Summary
Micron Technology Inc. (MU) reported a significant year-over-year decline in revenue for the first quarter of fiscal year 2020, driven by a substantial decrease in DRAM average selling prices and a moderate decrease in NAND average selling prices. Revenue fell by 35% to $5.14 billion compared to $7.91 billion in the prior year's first quarter. Despite the revenue drop, the company demonstrated efforts to manage costs, with cost of goods sold increasing at a slower pace than revenue. However, gross margin significantly compressed from 58% to 27% year-over-year due to pricing pressures. Net income attributable to Micron also saw a sharp decline, from $3.29 billion to $491 million. The company is navigating a challenging market environment characterized by price volatility and supply-demand imbalances, particularly in the DRAM market.
Financial Highlights
51 data points| Revenue | $5.14B |
| Cost of Revenue | $3.78B |
| Gross Profit | $1.37B |
| R&D Expenses | $640.00M |
| SG&A Expenses | $211.00M |
| Operating Income | $518.00M |
| Interest Expense | $47.00M |
| Net Income | $491.00M |
| EPS (Basic) | $0.44 |
| EPS (Diluted) | $0.43 |
| Shares Outstanding (Basic) | 1.11B |
| Shares Outstanding (Diluted) | 1.13B |
Key Highlights
- 1Revenue for the first quarter of fiscal year 2020 decreased by 35% year-over-year to $5.14 billion, primarily due to significant declines in DRAM average selling prices.
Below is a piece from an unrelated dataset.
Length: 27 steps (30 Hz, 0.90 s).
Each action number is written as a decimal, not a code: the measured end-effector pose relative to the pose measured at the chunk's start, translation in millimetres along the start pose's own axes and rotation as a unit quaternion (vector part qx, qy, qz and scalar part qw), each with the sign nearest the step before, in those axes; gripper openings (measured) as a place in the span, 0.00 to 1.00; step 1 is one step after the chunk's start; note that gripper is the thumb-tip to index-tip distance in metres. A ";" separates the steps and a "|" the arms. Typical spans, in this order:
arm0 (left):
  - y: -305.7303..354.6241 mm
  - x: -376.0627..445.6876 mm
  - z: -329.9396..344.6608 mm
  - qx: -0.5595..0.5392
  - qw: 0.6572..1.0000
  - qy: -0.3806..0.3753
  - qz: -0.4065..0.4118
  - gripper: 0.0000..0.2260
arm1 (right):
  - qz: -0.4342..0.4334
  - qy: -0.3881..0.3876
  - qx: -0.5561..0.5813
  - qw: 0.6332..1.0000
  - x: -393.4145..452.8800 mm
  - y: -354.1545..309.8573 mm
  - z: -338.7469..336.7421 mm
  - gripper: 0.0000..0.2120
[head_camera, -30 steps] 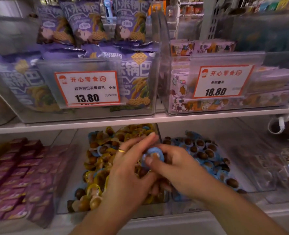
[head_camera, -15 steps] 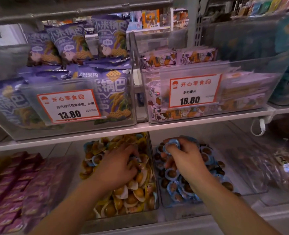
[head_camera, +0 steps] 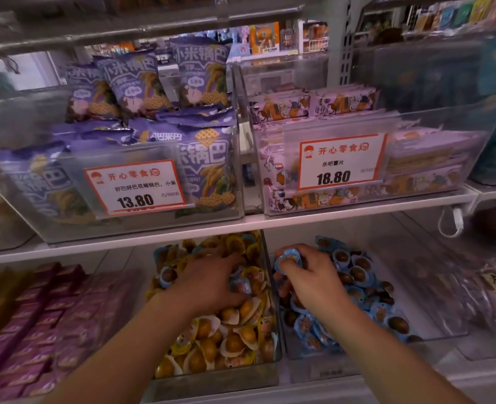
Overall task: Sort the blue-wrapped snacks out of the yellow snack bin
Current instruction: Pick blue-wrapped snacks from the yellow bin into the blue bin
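Right hand pinching blue-wrapped snack, knuckles up

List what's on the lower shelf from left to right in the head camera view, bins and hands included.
Purple packets → left hand digging in the yellow snack bin → right hand pinching a blue-wrapped snack over the blue snack bin → clear bagged goods.

Change over 1 s. The hands, joined over the yellow snack bin 1 s ago, have separated. The right hand has carried 1 blue-wrapped snack, pinched at its fingertips, over the blue bin. The left hand has sunk fingers-down among yellow wrappers.
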<state>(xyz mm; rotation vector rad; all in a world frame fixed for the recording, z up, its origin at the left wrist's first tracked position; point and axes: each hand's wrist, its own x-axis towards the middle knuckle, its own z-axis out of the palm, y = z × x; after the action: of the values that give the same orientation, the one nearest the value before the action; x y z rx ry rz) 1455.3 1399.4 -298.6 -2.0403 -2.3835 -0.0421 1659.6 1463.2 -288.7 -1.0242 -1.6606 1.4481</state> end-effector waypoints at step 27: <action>92.6 -23.6 -23.7 -0.302 0.938 0.142 0.095 0.31 | 0.159 -0.061 0.342 0.924 -12.8 -8.0 -44.2 0.11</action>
<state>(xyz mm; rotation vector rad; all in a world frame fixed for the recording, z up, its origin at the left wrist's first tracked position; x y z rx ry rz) 1550.0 1389.8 -273.7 -2.2638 -2.1487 -1.1119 1703.6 1470.7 -274.9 -0.8194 -0.9409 2.1321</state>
- 2Gross margin contracted significantly to 27% from 58% in the prior year's first quarter, reflecting the impact of lower average selling prices.
- 3Net income attributable to Micron shareholders decreased to $491 million ($0.43 per diluted share) from $3.29 billion ($2.81 per diluted share) in the same period last year.
- 4The Compute and Networking Business Unit (CNBU) experienced a substantial revenue decline of 45% year-over-year, indicating weakness in the PC and server memory markets.
- 5Micron acquired Intel's noncontrolling interest in IMFT (now MTU) on October 31, 2019, for $1.25 billion, leading to its full ownership.
- 6Capital expenditures for property, plant, and equipment are projected to be $7 billion to $8 billion for fiscal year 2020, signaling continued investment in technology and capacity.
- 7The company has an active share repurchase program, with approximately $7.29 billion remaining under its $10 billion authorization as of November 28, 2019.